1. Hepper

    Hepper New Member

    Here is a video made by wide awake, a flat earther who regularly tries to disprove what he calls the "globe model":

    Source: https://www.youtube.com/watch?v=Kd_4a4I5BAs

    This is what he did: he put his camera close to water level (approximately 2.5 ft) and tried to find distant platforms marking hazards such as submerged rocks. Apparently, this was done at the Gulf coast in Hernando County, Florida. Here is a list of the various platforms, providing a general description as well as GPS numbers:
    None of the racks/platforms is taller than 16 ft.

    The first platform is found at 9:00 in the video. Wide Awake identifies it as "Bayport North Rack", some 7.5 miles away. The image is heavily blurred, but the object is clearly stationary.


    Next, wide awake turns to the left. There, he finds "Cutter Rock", more than 11 miles away (!) (see 12:45 in the video). The object doesn't move so it probably isn't a boat.


    Just a little bit further to the left, we find the "Bayport Channel Entrance light" (18:10). This rack is very close to the camera (3.8 miles). The thing next to it is a boat.


    I checked the locations of the platforms and the viewing angles on Google Earth and they appear to be consistent with the observations in the video:

    Wide Awake.PNG

    However, it is not clear to me how we are supposed to see a rack that is 11 miles away. Remember the elevation of the camera relative to sea level is (2.5 ft) and Cutter Rock is not taller than 16 ft.
  2. Mick West

    Mick West Administrator Staff Member

    In my refraction simulator I have a preset, "Green Laser at 5 feet, 17 miles away"
    Metabunk 2019-11-28 08-12-13.

    Over water, it takes surprisingly little temperature gradient to bend light around the horizon. Typically this will distort any object quite a bit, but if you are just looking at a light then that light will still look like a light.

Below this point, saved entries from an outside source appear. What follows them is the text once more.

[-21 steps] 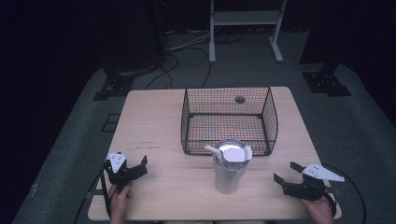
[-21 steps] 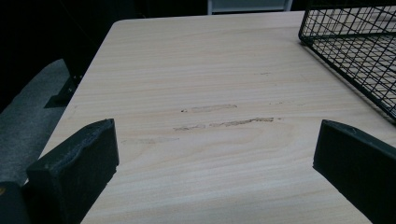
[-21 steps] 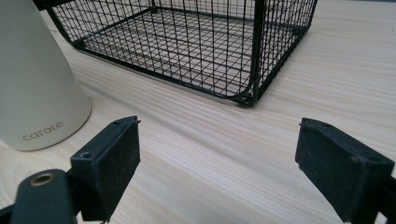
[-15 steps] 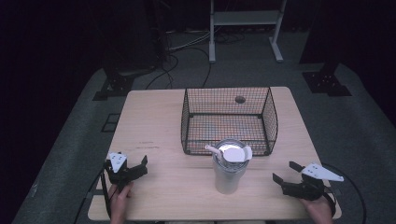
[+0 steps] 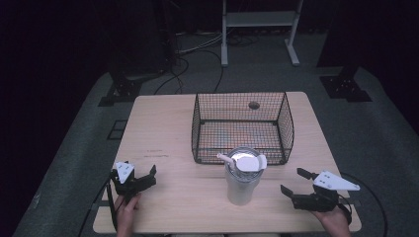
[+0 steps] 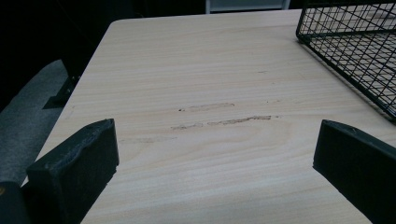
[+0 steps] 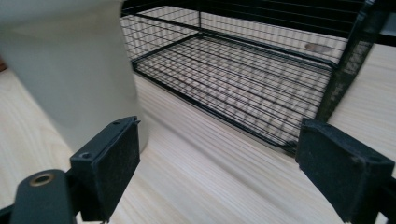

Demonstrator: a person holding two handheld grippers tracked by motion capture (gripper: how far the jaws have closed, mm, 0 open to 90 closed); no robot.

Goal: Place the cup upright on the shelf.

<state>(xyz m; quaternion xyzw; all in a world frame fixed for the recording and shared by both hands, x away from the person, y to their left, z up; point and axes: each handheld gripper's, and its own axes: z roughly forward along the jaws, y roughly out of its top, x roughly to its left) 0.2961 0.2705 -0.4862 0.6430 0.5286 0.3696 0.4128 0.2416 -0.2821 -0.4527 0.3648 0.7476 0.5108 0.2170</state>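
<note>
Centrally, a black wire basket [image 5: 240, 126] sits empty; a lidded tumbler with a straw [image 5: 241, 180] stands before it. My left gripper [image 5: 140, 179] and right gripper [image 5: 295, 181] gape, released.

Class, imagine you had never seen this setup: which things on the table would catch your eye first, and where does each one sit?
The black wire basket stands at the middle of the wooden table, toward its far edge. Just in front of it stands a pale tumbler with a lid and straw. The left gripper and the right gripper, both open, wait near the table's front corners.
</note>
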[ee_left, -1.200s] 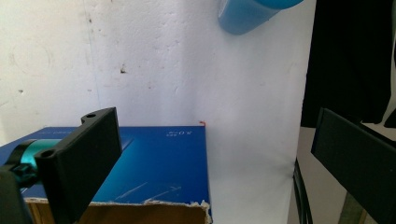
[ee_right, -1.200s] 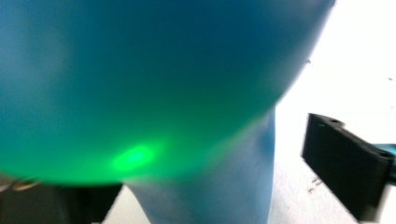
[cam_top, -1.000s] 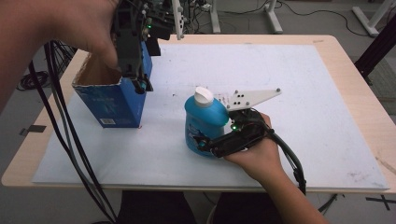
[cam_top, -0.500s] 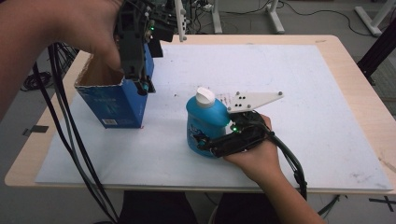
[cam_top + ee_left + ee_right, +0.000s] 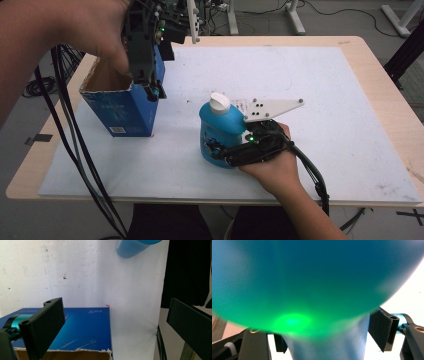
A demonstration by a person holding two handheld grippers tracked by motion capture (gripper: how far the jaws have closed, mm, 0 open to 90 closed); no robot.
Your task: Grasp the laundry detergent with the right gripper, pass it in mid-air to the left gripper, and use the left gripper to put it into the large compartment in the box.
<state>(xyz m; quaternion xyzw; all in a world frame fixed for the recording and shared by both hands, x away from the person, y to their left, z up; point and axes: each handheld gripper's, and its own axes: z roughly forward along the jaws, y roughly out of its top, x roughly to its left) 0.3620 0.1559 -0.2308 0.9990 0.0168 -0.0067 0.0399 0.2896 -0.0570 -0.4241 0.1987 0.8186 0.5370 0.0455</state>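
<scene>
A blue bottle point(image 5: 220, 130) with a white cap point(image 5: 219, 102) stands upright in the middle of the white sheet. My right gripper point(image 5: 216, 150) lies level against its near side. Its jaws have just been closing, and in the right gripper view they press on a narrow part of the bottle point(image 5: 312, 277) from both sides. An open-topped blue box point(image 5: 122, 107) stands at the left. My left gripper point(image 5: 150, 87) hangs open over the box's right wall, pointing down. In the left gripper view its wide-set jaws frame the box side point(image 5: 82, 327), with nothing between them.
A white sheet point(image 5: 300, 75) covers most of the wooden table point(image 5: 395, 105). Black cables point(image 5: 65, 130) hang over the table's left edge. The bottle's base point(image 5: 132, 247) shows at the top of the left gripper view.
Both hands, the bottle and the box stay where they were. The right gripper's jaws sit a little tighter around the bottle.
</scene>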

    If you've got cool water, plus the standard atmospheric lapse rate, it does three things:
    1. It partially flattens the curve, raising up distant objects, so more of distant objects are visible than you would expect
    2. It has some light paths close to the horizon that go very far, but distort, leading to vertically compressed images for distant objects.
    3. It allows light paths of indefinite length close to the horizon, limited by dimming from the atmosphere - this allows you to see far distant lights, but usually NOT the objects at the same altitude (as they are too compressed).
    This all leads to farther fundamental problems measuring the curve with observations of small objects over water, especially of just viewing lights. That's why using tall buildings and mountains gives a far better set of empirical evidence.